■ TASK
The word "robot" marks the lines to find; copy every such line from the data below.

■ ENTRIES SHOWN

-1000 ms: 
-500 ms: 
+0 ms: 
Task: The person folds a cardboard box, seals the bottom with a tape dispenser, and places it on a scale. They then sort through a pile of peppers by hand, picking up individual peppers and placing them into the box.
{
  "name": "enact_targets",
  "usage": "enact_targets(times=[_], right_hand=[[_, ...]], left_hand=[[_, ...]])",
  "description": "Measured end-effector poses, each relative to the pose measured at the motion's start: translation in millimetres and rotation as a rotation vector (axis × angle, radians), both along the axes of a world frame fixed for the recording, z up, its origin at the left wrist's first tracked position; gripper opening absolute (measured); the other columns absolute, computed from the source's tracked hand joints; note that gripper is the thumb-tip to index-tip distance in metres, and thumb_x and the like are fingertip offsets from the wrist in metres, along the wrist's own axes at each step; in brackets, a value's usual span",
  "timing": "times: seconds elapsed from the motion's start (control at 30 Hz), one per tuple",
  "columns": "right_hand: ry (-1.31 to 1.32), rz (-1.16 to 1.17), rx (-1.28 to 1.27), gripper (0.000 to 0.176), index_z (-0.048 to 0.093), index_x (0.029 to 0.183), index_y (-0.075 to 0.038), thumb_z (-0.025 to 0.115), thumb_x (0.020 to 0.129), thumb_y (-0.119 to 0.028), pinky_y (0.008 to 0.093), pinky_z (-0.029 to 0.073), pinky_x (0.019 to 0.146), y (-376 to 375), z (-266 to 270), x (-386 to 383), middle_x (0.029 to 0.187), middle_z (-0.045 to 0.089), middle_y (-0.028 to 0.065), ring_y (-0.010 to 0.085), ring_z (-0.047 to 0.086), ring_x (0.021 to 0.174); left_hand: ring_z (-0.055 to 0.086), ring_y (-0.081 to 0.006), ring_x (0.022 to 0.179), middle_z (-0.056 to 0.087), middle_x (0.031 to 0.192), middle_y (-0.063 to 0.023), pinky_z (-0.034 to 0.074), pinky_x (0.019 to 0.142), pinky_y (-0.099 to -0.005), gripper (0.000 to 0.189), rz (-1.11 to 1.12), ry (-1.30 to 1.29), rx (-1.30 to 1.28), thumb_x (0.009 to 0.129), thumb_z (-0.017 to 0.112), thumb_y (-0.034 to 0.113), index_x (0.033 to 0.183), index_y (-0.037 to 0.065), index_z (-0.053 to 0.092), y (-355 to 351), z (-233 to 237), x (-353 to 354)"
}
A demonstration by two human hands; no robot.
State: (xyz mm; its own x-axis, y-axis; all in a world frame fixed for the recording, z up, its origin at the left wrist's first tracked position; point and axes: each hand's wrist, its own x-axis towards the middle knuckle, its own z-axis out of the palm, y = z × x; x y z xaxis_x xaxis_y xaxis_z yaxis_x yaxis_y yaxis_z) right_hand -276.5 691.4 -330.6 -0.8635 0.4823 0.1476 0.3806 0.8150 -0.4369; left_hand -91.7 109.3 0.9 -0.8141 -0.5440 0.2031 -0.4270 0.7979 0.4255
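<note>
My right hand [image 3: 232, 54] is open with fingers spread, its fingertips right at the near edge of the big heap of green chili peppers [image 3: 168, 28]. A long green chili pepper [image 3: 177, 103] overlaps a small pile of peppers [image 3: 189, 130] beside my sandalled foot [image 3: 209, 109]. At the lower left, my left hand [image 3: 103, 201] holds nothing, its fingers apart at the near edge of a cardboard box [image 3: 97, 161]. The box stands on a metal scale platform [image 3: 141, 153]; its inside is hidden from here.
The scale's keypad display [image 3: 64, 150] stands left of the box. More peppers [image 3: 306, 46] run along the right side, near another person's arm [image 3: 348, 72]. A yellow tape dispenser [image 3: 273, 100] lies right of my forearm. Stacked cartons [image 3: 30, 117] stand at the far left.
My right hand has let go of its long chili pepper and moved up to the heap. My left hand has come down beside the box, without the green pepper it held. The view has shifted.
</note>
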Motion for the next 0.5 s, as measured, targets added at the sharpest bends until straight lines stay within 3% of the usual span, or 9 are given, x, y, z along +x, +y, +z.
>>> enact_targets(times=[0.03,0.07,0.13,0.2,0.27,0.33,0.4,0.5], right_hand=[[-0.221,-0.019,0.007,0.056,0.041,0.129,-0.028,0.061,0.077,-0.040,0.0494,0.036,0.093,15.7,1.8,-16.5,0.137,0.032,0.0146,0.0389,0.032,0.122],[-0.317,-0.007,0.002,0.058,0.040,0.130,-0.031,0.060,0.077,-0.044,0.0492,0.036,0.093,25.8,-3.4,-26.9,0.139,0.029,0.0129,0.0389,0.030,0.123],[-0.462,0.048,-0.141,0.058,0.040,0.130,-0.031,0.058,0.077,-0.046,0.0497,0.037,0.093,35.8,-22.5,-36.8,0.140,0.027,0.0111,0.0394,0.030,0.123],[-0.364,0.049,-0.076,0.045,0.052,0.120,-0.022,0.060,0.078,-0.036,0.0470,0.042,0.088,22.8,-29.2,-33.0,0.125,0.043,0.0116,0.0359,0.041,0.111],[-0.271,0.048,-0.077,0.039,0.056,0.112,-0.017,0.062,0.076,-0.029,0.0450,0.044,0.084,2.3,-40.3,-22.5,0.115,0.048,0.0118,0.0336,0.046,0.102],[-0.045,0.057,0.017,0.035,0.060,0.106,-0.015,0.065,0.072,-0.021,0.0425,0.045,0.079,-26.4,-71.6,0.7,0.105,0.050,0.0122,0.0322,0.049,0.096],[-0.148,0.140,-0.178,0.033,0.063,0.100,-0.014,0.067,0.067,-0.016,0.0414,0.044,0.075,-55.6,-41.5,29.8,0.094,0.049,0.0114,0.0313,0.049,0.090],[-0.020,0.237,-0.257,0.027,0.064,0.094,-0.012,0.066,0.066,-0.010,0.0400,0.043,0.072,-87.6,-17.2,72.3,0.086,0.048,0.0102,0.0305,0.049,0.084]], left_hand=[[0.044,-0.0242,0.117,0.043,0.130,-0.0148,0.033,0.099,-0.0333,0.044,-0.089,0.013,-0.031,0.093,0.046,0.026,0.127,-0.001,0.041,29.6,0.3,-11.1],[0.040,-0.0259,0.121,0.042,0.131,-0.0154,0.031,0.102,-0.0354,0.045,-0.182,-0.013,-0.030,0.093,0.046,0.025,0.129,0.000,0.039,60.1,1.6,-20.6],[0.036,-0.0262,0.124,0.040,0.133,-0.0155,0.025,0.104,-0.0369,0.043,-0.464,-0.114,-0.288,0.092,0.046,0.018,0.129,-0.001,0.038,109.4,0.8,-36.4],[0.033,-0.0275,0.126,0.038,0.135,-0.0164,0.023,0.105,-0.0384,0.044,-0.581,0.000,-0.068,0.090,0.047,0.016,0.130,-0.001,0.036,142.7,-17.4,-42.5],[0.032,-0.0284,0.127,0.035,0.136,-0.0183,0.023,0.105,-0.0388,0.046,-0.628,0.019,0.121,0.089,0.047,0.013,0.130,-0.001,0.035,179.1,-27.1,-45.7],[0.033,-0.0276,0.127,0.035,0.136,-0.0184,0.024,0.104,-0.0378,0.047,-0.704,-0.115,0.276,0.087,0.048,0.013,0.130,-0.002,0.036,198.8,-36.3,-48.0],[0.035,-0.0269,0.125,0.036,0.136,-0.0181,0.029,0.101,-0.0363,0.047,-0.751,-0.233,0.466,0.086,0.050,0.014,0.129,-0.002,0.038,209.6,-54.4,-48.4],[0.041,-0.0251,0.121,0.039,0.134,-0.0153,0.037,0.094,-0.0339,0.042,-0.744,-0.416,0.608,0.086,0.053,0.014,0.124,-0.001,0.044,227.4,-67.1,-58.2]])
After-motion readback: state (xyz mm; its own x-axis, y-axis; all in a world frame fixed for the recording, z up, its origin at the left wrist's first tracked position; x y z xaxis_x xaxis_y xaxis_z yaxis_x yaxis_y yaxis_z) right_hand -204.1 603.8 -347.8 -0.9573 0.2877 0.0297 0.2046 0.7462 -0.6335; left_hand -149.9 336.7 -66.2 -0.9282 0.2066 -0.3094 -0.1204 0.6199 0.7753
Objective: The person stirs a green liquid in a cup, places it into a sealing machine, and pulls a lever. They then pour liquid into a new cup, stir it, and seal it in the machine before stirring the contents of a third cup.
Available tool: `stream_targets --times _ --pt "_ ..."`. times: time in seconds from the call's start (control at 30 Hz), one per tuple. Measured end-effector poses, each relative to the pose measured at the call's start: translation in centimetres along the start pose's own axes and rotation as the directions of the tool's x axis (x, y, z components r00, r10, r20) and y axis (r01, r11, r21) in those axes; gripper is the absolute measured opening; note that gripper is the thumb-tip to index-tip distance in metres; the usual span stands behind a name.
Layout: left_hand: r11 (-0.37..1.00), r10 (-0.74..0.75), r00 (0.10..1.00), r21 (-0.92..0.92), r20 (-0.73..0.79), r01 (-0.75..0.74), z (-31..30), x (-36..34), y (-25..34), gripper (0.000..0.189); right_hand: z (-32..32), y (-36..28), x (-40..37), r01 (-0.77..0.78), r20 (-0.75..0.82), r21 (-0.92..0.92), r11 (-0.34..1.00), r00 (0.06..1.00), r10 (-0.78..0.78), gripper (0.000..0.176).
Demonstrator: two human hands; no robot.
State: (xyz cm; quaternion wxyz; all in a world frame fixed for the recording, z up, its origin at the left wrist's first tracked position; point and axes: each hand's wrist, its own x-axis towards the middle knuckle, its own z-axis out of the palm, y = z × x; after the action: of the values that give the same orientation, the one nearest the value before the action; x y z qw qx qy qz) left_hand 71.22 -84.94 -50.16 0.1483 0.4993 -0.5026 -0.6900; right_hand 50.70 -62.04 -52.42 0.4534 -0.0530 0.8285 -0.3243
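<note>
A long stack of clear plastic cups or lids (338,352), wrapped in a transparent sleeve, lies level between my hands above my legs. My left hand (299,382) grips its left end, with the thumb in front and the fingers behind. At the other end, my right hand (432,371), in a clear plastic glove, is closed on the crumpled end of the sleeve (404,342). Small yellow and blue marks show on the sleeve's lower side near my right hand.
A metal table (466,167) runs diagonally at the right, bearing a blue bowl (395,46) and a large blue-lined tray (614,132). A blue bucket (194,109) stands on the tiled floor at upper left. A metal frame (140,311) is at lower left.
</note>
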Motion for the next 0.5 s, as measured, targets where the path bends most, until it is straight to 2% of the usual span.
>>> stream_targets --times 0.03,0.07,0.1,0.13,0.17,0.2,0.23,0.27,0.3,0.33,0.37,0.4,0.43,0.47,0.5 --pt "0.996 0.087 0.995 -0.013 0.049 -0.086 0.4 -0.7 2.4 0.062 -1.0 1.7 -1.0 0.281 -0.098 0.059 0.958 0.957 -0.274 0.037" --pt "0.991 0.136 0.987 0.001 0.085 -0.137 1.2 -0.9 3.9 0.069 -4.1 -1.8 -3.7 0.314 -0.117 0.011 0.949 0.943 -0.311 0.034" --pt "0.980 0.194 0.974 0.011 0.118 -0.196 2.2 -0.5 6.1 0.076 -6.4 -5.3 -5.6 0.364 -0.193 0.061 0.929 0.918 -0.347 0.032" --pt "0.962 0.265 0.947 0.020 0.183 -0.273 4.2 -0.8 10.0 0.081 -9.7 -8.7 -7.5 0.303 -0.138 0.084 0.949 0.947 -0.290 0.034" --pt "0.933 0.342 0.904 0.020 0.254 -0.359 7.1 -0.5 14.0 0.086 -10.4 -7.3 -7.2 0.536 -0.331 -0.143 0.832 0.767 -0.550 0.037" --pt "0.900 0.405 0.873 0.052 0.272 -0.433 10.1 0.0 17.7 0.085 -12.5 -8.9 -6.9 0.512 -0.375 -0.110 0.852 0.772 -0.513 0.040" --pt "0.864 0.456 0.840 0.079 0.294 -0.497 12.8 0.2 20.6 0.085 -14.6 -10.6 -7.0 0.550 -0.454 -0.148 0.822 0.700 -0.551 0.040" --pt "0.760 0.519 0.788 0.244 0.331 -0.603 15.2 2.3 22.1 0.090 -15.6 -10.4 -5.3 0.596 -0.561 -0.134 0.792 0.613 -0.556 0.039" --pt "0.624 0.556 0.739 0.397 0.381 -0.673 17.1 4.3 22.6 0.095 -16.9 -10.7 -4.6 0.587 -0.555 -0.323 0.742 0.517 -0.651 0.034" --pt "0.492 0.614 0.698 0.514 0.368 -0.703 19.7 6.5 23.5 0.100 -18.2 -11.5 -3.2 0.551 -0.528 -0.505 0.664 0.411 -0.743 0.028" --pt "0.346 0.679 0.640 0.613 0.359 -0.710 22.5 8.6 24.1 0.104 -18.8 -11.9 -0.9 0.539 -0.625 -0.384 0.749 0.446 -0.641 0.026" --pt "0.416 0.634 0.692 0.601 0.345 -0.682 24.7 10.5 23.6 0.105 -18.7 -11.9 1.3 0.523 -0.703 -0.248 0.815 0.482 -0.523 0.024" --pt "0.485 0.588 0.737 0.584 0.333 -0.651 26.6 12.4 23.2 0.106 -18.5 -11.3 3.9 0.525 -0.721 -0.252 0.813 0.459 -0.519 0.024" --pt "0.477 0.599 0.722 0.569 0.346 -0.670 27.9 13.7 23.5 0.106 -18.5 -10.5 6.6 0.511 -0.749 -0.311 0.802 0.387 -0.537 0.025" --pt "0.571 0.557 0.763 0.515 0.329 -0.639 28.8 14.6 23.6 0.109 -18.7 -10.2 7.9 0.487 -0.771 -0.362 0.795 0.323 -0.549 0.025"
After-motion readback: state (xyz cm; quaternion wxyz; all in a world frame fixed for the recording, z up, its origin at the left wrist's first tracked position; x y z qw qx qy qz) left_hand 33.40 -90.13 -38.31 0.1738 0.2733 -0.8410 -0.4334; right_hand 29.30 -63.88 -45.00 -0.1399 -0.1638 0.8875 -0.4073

■ ANSWER TO THIS PROBLEM
A demonstration by two human hands; no robot.
Demonstrator: two human hands; no robot.

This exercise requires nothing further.